Miami and Fort Lauderdale are one Metro area, does that mean Fort Lauderdale isnt its own city? No. They just grew into each other and now the line is so blurry it cant be defined. The same happened to Dallas and Fort Worth. That doesnt mean Fort Worth is a suburb.
Neither Plano nor Irving are suburbs either. Garland and Mesquite are suburbs. Allen is a suburb. Plano and Irving are principle cities. Think of Houston. Both Katy and the Woodlands are located just too far away to be considered suburbs of Houston. Still, they don't have near the development around them right now as do Irving and Plano. I would think Katy will become symbiotic with the I-10 energy corridor in Houston. The Woodlands is just now separating itself from Houston though I do think it is already impacting the area around it. Conroe is fast becoming a suburb of The Woodlands as is the Spring area to the south of it in Houston.

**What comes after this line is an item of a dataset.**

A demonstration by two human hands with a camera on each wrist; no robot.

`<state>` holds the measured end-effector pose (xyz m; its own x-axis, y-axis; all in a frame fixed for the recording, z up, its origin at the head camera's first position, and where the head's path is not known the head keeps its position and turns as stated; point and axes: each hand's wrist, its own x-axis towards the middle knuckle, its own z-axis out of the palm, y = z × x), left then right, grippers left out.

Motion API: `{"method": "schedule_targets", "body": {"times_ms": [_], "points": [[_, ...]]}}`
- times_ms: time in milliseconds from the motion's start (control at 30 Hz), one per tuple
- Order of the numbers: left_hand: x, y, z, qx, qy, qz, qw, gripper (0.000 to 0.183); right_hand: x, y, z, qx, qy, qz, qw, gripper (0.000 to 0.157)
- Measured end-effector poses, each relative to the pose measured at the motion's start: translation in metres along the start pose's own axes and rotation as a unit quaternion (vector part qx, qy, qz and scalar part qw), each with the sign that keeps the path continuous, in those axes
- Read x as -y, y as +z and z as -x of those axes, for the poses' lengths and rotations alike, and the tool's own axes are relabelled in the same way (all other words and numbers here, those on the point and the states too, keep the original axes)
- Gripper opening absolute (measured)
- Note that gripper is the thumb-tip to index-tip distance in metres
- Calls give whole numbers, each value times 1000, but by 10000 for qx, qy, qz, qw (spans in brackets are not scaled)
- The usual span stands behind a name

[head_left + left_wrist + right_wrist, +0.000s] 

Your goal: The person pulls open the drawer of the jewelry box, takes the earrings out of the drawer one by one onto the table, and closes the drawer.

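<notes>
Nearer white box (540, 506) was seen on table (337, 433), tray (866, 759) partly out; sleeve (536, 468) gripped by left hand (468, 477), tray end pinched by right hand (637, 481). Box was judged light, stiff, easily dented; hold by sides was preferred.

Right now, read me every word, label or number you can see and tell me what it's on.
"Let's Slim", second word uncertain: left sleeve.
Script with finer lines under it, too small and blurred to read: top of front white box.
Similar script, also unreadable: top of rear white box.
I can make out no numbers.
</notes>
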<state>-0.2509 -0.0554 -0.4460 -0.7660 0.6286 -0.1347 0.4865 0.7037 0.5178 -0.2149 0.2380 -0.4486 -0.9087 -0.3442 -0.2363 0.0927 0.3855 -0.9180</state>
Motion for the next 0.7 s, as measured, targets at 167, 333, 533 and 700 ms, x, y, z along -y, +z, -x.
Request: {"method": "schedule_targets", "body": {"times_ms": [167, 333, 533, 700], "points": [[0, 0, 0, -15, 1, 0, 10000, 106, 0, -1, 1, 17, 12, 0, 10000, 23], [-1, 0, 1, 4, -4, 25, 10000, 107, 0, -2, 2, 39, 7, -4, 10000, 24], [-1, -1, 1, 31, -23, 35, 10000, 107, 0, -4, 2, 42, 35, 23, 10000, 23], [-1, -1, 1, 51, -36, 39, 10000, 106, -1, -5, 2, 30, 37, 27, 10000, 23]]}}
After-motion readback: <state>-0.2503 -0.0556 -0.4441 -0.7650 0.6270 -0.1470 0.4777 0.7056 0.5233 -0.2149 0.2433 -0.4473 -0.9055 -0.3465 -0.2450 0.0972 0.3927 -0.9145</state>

Even McKinney is developing as a symbiotic part of Plano. In terms of where Dallas ends and North Dallas begins. I think Dallas ends at Preston Center along the North Dallas Tollway and at the Presbyterian Medical Center along the Central Expressway Corridor. Everything north of that is part of what is North Dallas. For example, as Texas Instruments is part of the Richardson Telecom Corridor, the old Park Central development (the Dallas version of Greenway Plaza) is to Texas instruments what Greenway Plaza is to the Galleria area in Houston.

As Houston has already incorporated The Woodlands agreeing to allow it to remain separate for the time being, the best it can ever be is a principle area of Houston. However, Katy can develop into a principle city in its own right spawning its own suburbs and having little to do with Houston in the future.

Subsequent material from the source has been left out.